=== TASK TO COMPLETE ===
Extract the whole listing as it stands. Do not include the pictures.

=== RECORDED INFORMATION ===
⁂

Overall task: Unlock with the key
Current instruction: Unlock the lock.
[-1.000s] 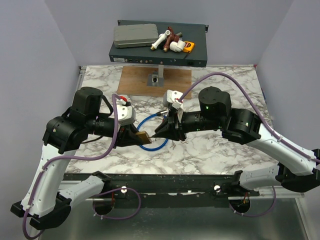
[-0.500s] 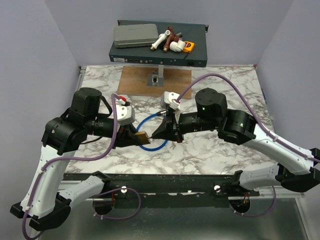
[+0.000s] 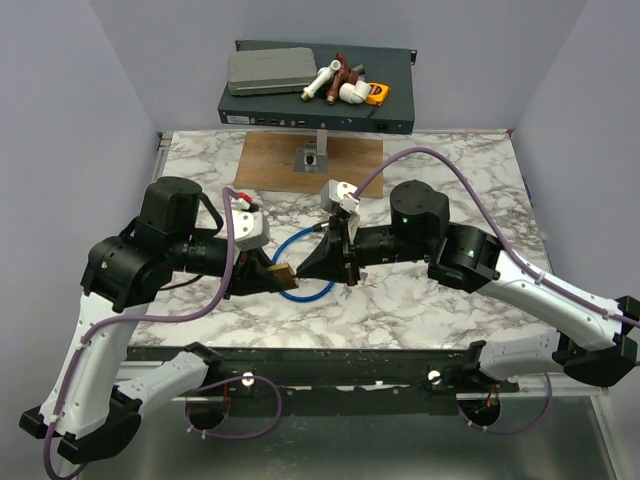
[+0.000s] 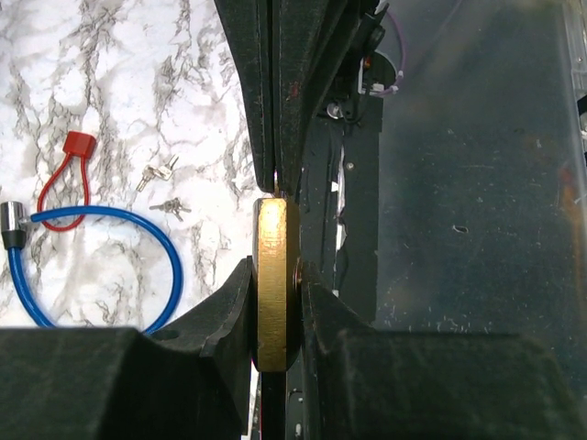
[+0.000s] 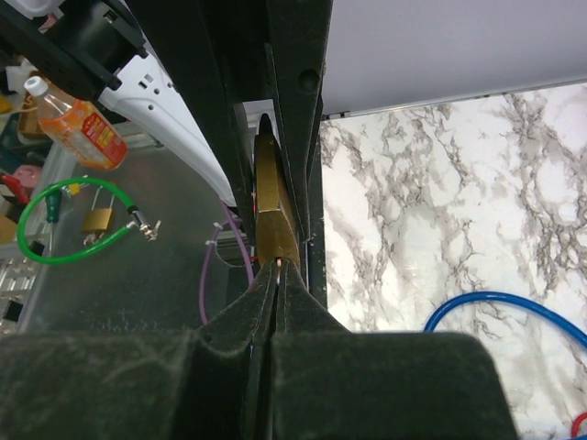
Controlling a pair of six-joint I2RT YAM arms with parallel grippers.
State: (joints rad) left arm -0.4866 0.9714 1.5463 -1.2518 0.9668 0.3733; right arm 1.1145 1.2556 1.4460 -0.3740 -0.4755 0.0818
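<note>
A tiny silver key (image 4: 158,171) is seen lying flat on the marble table (image 3: 420,310), with a second key (image 4: 171,209) just beside it. Both are near a red loop strap (image 4: 78,145); whether they are tied to it cannot be told. The strap is crossed by a blue cable (image 4: 83,212) that curves around below the keys and ends in a metal plug (image 4: 9,225). Neither key on the table is touched by a gripper.

Beside them, a brass padlock (image 4: 272,293) is clamped edge-on by its flat faces between the fingers of the left gripper (image 4: 272,280). The narrow end of the padlock is met by the tips of the right gripper (image 5: 278,268), whose fingers are pressed together with only a thin slit between them. A small glint is seen at those tips where the brass is touched; whether a key is pinched there cannot be told. The padlock's shackle is hidden in both wrist views.
</note>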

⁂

=== TASK RESULT ===
Overall task: Unlock with the key
Current instruction: Unlock the lock.
[-1.000s] 
[-0.500s] 
[+0.000s] 
[+0.000s] 
[+0.000s] 
Controlling a pair of six-joint I2RT YAM arms with parallel grippers.
State: (joints rad) left arm -0.4866 0.9714 1.5463 -1.2518 0.9668 0.3733; right arm 1.1145 1.2556 1.4460 -0.3740 -0.4755 0.0818
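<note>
A tiny silver key (image 4: 158,171) is seen lying flat on the marble table (image 3: 420,310), with a second key (image 4: 171,209) just beside it. Both are near a red loop strap (image 4: 78,145); whether they are tied to it cannot be told. The strap is crossed by a blue cable (image 4: 83,212) that curves around below the keys and ends in a metal plug (image 4: 9,225). Neither key on the table is touched by a gripper.

Beside them, a brass padlock (image 4: 272,293) is clamped edge-on by its flat faces between the fingers of the left gripper (image 4: 272,280). The narrow end of the padlock is met by the tips of the right gripper (image 5: 278,268), whose fingers are pressed together with only a thin slit between them. A small glint is seen at those tips where the brass is touched; whether a key is pinched there cannot be told. The padlock's shackle is hidden in both wrist views.
</note>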

This answer is complete.